- GOAL OF THE EXERCISE
Return the data below exactly, stopping after the line with "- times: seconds".

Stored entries
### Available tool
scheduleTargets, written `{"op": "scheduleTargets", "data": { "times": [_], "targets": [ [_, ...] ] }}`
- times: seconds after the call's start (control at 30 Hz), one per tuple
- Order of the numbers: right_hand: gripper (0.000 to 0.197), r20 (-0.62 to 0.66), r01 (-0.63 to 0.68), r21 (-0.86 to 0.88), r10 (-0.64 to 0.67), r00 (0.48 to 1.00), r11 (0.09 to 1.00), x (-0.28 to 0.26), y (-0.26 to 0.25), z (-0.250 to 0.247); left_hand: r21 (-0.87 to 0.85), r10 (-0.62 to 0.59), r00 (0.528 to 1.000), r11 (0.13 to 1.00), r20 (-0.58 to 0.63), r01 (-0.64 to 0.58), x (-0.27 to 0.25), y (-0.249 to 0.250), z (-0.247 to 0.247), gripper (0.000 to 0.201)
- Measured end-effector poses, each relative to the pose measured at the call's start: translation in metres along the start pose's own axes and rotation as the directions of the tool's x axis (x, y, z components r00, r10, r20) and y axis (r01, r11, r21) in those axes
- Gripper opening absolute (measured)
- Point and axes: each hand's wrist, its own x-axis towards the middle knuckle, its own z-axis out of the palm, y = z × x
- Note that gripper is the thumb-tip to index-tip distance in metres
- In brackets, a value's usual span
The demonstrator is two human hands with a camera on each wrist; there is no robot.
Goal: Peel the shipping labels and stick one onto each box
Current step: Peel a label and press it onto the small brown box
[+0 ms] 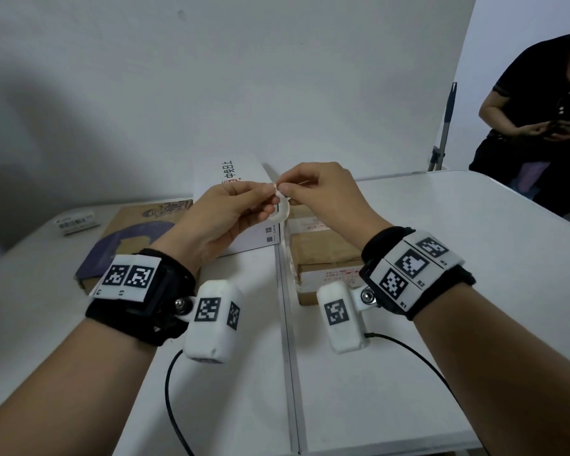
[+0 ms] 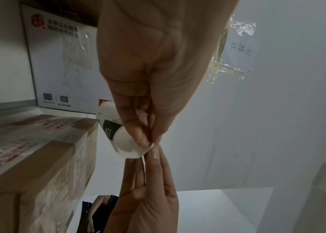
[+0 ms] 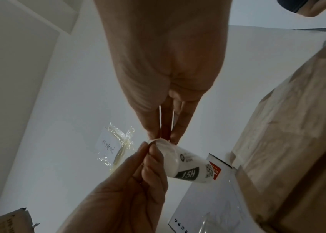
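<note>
A curled white shipping label [image 1: 281, 210] with a black "15H" block hangs in the air between my hands, above the boxes. My left hand [image 1: 272, 192] pinches one corner of it between thumb and fingertips. My right hand [image 1: 285, 189] pinches the same corner from the other side. In the left wrist view the label [image 2: 118, 134] curls below my left hand [image 2: 150, 141], and my right hand [image 2: 154, 152] meets it from below. The right wrist view shows the label [image 3: 186, 167] between my right hand [image 3: 162, 138] and left hand [image 3: 148, 148]. Below lie a white box [image 1: 231, 179], a purple-printed brown box [image 1: 129, 238] and a plain brown box [image 1: 326, 255].
A small white carton [image 1: 76, 220] lies at the table's far left. A person in black [image 1: 540, 110] stands past the table's [image 1: 441, 258] right corner. A taped note [image 2: 238, 47] hangs on the wall. Cables [image 1: 171, 406] trail from my wrists over the near table.
</note>
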Motion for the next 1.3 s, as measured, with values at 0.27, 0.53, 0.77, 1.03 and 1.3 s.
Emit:
{"op": "scheduleTargets", "data": {
  "times": [0.27, 0.53, 0.77, 1.03, 1.3],
  "targets": [
    [0.008, -0.011, -0.021, -0.056, 0.02, 1.0, 0.998, -0.004, 0.002, 0.002, -0.045, -0.008, 1.0, 0.999, -0.003, 0.008, -0.002, -0.004, 0.005, 0.009],
    [0.009, -0.01, -0.032, -0.134, 0.031, 0.999, 0.99, -0.006, 0.0, 0.001, -0.025, 0.016, 0.999, 1.0, -0.038, -0.017, -0.004, -0.004, 0.006, 0.01],
    [0.014, 0.023, -0.023, -0.093, 0.025, 0.999, 0.995, -0.01, -0.008, 0.0, 0.008, 0.059, 0.995, 0.998, -0.082, -0.059, -0.004, -0.006, 0.006, 0.009],
    [0.01, 0.01, -0.057, -0.035, 0.058, 0.998, 0.998, -0.01, -0.005, 0.003, 0.161, 0.146, 0.987, 0.978, -0.067, -0.134, -0.01, -0.005, 0.008, 0.014],
    [0.012, 0.019, -0.099, 0.005, 0.099, 0.995, 0.995, -0.011, -0.004, 0.004, 0.361, 0.216, 0.971, 0.918, -0.099, -0.167, -0.01, -0.002, 0.011, 0.02]
  ]
}}
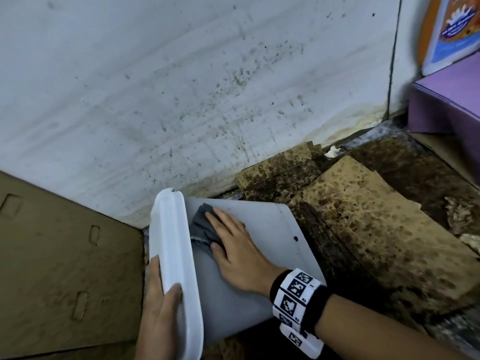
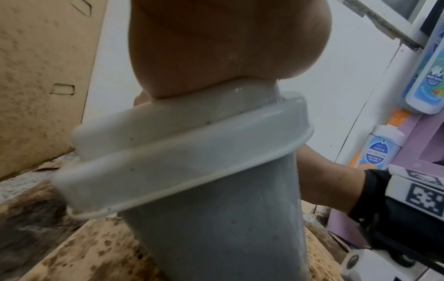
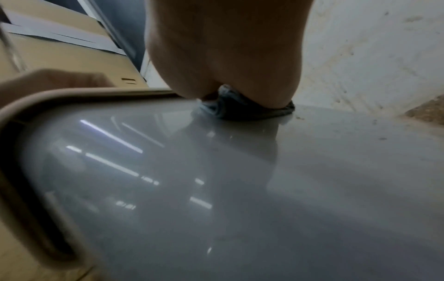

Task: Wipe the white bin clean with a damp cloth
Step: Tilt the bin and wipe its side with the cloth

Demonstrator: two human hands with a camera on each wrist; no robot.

- WRITTEN RESPONSE
### Available tool
scheduleTargets, written `{"op": "scheduleTargets", "data": { "times": [_], "targets": [ [_, ...] ] }}`
- times: seconds after the call's start (control at 30 Hz), one per tuple

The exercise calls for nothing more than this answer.